I'm looking into a oil catch can , also a air intake, and tune but I dont want to "waste" my warranty period as i just broke 40,000 km. Also want to get the chevy brake upgrade and rs hatchback upgraded exhaust . As of now I've done :
-Royal purple oil and filter
-every "bulb" changed to LED (diode dynamics SL1 headlight and fog, than random ones for inside and brake etc)
-general rust repair and maintenance to the splash panels and airdam (when I bought the car they were dented or missing )
-limo tint on every window and a double length sunstrip
-only use 94 octane petrocanada gas since buying it


----------



## TheNightFallsGray98 (Aug 4, 2020)

Strawberry644 said:


> I'm looking into a oil catch can , also a air intake, and tune but I dont want to "waste" my warranty period as i just broke 40,000 km. Also want to get the chevy brake upgrade and rs hatchback upgraded exhaust . As of now I've done :
> -Royal purple oil and filter
> -every "bulb" changed to LED (diode dynamics SL1 headlight and fog, than random ones for inside and brake etc)
> -general rust repair and maintenance to the splash panels and airdam (when I bought the car they were dented or missing )
> ...


Nice, I have a majority of them. I have the Chevy intake, brakes, and exhaust. I also have a tune which really makes a difference. I also had the SL1 head lights and fog lights, but one of my headlights is flickering and one of my fog lights went out, which sucks cause I only had it for 6 months.


----------



## Strawberry644 (Oct 10, 2020)

TheNightFallsGray98 said:


> Nice, I have a majority of them. I have the Chevy intake, brakes, and exhaust. I also have a tune which really makes a difference. I also had the SL1 head lights and fog lights, but one of my headlights is flickering and one of my fog lights went out, which sucks cause I only had it for 6 months.
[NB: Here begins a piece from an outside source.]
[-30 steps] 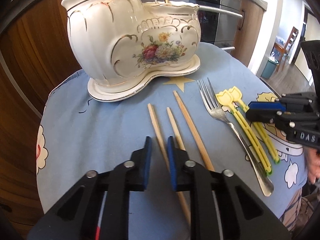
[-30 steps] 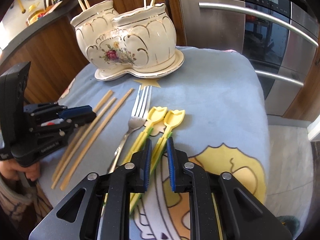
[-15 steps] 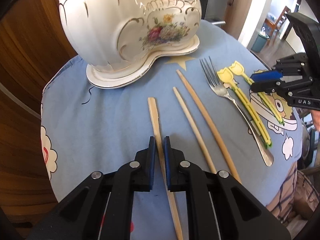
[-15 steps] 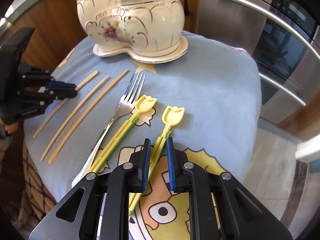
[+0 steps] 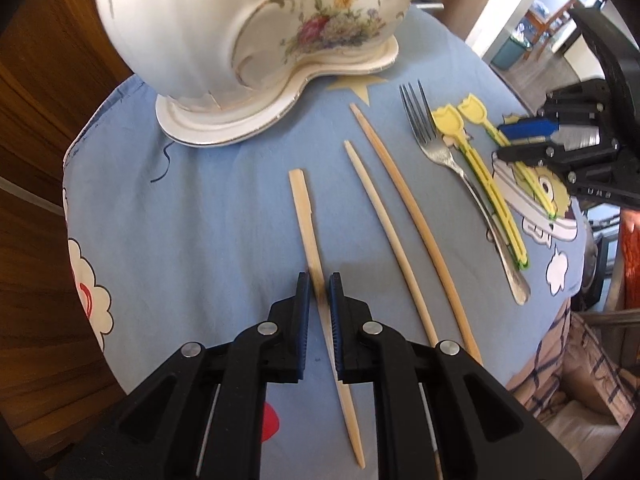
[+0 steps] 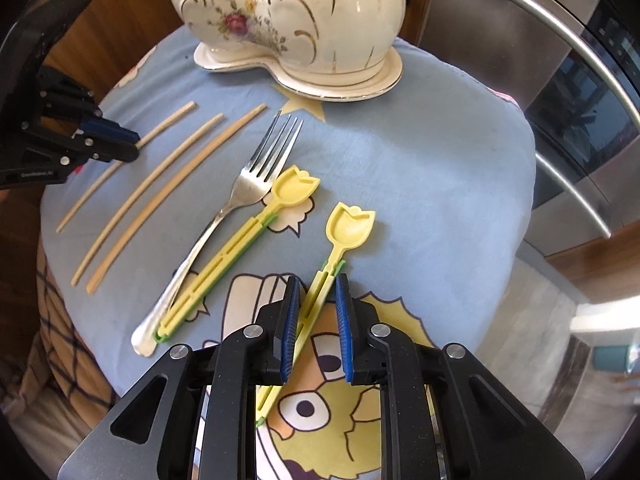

**** that sucks to hear about your lights, you should email them I believe its a 3 year warranty. I also stopped using stop start as it seemed to make them flicker and mess with the voltages. Would love to hear how yours sounds.


----------



## TheNightFallsGray98 (Aug 4, 2020)

Strawberry644 said:


> **** that sucks to hear about your lights, you should email them I believe its a 3 year warranty. I also stopped using stop start as it seemed to make them flicker and mess with the voltages. Would love to hear how yours sounds.


I already let them know, so hopefully they message me with good news. I tried posting a clip but I guess I can only post pictures


----------



## Victorysnap (Oct 22, 2019)

I'd love to know how you like the Chevy Performance exhaust upgrade NightFallsGray...considering it for my '18 RS Redline along with the Trifecta tune....


----------



## Blasirl (Mar 31, 2015)

TheNightFallsGray98 said:


> I already let them know, so hopefully they message me with good news. I tried posting a clip but I guess I can only post pictures


Post the video to youtube and copy the url. Post that to the forum.


----------



## TheNightFallsGray98 (Aug 4, 2020)

Victorysnap said:


> I'd love to know how you like the Chevy Performance exhaust upgrade NightFallsGray...considering it for my '18 RS Redline along with the Trifecta tune....
> View attachment 289410





Victorysnap said:


> I'd love to know how you like the Chevy Performance exhaust upgrade NightFallsGray...considering it for my '18 RS Redline along with the Trifecta tune....
> View attachment 289410


i love the exhaust. Before my tune, I could still feel a difference in power with it. I’ll attempt to post a YouTube video as recommended


----------